DIRECTIONS FOR THIS TASK:
Identify all lines of the data containing the string "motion" and copy them.

GIVEN MATERIAL:
----------------

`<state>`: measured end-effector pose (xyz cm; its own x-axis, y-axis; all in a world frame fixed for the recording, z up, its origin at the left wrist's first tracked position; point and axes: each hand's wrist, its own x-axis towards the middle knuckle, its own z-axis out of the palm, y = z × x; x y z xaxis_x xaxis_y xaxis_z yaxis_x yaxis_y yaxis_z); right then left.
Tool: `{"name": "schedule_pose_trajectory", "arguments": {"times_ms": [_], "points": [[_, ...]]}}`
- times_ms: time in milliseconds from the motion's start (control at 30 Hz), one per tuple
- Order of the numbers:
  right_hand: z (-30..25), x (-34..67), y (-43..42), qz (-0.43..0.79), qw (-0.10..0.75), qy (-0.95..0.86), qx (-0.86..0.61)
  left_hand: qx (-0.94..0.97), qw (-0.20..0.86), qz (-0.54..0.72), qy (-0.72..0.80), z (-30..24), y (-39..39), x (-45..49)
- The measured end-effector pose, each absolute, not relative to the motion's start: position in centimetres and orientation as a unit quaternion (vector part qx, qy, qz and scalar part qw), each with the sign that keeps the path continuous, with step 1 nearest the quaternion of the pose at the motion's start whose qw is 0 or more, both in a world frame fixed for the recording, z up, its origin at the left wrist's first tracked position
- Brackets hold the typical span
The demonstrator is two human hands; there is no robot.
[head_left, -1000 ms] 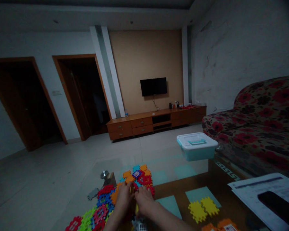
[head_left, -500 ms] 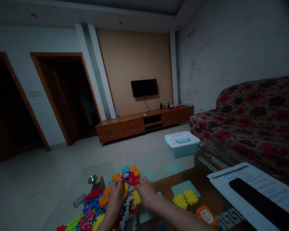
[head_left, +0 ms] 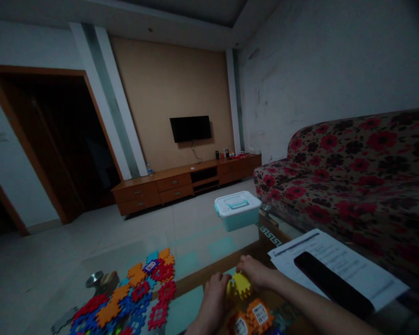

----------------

RESULT OF THIS EXERCISE:
- times_ms: time in milliseconds from the motion's start (control at 30 Hz), one per tuple
- The measured end-effector pose, each absolute, not relative to the motion's start: position in centimetres and orientation as a unit quaternion (vector part qx, qy, qz and scalar part qw), each with the sign that keeps the path continuous, with step 1 nearest the quaternion of the pose at the motion's start whose qw is 0 or more, both in a world frame fixed for the recording, z up, its origin at the left wrist's first tracked position

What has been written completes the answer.